What Is Blitzscaling?

Blitzscaling is what we call both the general framework and the specific techniques that allow companies to achieve massive scale at incredible speed. If you’re growing at a rate that is so much faster than your competitors that it makes you feel uncomfortable, then hold on tight, you might be blitzscaling!
Amazon’s incredible growth in the late 1990s (and up through today) is a prime example of blitzscaling. In 1996, a pre-IPO Amazon Books had 151 employees and generated revenues of $5.1 million. By 1999, the now-public Amazon.com had grown to 7,600 employees and generated revenues of $1.64 billion. That’s a 50 times increase in staff and a 322 times increase in revenue in just three years. In 2017, Amazon had 541,900 employees and was forecast to generate revenues of $177 billion (up from $136 billion in 2016).
Dropbox founder Drew Houston described the feeling produced by this kind of growth when he told me, “It’s like harpooning a whale. The good news is, you’ve harpooned a whale. And the bad news is, you’ve harpooned a whale!”
While blitzscaling may seem desirable, it is also fraught with challenges. Blitzscaling is just about as counterintuitive as it comes. The classic approach to business strategy involves gathering information and making decisions when you can be reasonably confident of the results. Take risks, conventional wisdom says, but take calculated ones that you can both measure and afford. Implicitly, this technique prioritizes correctness and efficiency over speed.
Unfortunately, this cautious and measured approach falls apart when new technologies enable a new market or scramble an existing one.
Chris earned his MBA from Harvard Business School in the late 1990s, during the dawn of the Networked Age. Back then, his MBA training focused on traditional techniques, such as using discounted cash flow analysis to make financial decisions with greater certainty. Chris also learned about traditional manufacturing techniques, such as how to maximize the throughput of an assembly line. These methods focused on achieving efficiency and certainty, and the same emphasis was reflected in the broader business world. The world’s most valuable company during that time, General Electric, was beloved by Wall Street analysts for its ability to deliver consistent and predictable earnings growth. But efficiency and certainty, while innately appealing, and very important in the context of a stable, established market, offer little guidance to the disrupters, inventors, and innovators of the world.
When a market is up for grabs, the risk isn’t inefficiency—the risk is playing it too safe. If you win, efficiency isn’t that important; if you lose, efficiency is completely irrelevant. Over the years, many have criticized Amazon for its risky strategy of consuming capital without delivering consistent profits, but Amazon is probably glad that its “inefficiency” helped it win several key markets—online retail, ebooks, and cloud computing, to name just a few.
When you blitzscale, you deliberately make decisions and commit to them even though your confidence level is substantially lower than 100 percent. You accept the risk of making the wrong decision and willingly pay the cost of significant operating inefficiencies in exchange for the ability to move faster.
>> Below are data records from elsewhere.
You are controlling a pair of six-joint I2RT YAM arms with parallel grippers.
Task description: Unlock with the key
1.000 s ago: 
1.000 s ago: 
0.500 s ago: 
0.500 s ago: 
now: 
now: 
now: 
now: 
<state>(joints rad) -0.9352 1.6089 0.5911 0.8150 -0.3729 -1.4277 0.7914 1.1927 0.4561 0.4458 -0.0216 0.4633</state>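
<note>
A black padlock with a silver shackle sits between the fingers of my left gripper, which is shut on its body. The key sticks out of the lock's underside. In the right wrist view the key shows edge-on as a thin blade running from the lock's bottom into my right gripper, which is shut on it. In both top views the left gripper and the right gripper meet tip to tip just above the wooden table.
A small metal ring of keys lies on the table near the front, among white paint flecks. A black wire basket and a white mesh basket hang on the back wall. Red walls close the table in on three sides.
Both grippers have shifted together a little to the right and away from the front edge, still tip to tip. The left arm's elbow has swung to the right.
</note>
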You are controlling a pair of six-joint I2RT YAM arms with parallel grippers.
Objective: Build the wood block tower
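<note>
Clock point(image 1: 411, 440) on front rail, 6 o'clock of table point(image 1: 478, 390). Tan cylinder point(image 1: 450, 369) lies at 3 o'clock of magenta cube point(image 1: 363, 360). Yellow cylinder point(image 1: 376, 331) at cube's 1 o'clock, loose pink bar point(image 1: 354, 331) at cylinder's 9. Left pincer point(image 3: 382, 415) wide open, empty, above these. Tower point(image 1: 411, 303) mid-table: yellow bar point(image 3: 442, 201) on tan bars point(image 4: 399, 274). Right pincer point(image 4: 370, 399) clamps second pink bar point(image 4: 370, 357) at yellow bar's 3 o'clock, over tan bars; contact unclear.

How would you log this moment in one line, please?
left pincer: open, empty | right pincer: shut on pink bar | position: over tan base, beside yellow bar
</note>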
These risks and costs are acceptable because the risk and cost of being too slow is even greater. But blitzscaling is more than just plunging ahead blindly in an effort to “get big fast” to win the market. To mitigate the downside of the risks you take, you should try to focus them—line them up with a small number of hypotheses about how your business will develop so that you can more easily understand and monitor what drives your success or failure. You also have to be prepared to execute with more than 100 percent effort to compensate for the bets that don’t go your way.
For example, anyone who knows Jeff Bezos knows that he didn’t simply mash his foot down on the gas pedal; Amazon has intentionally invested aggressively in the future, and, despite its accounting losses, generates a ton of cash. Amazon’s operating cash flow was over $16 billion in 2016, but it spent $10 billion in investments and $4 billion paying down debt. Its seemingly meager profits are a feature of its aggressive strategy, not a bug.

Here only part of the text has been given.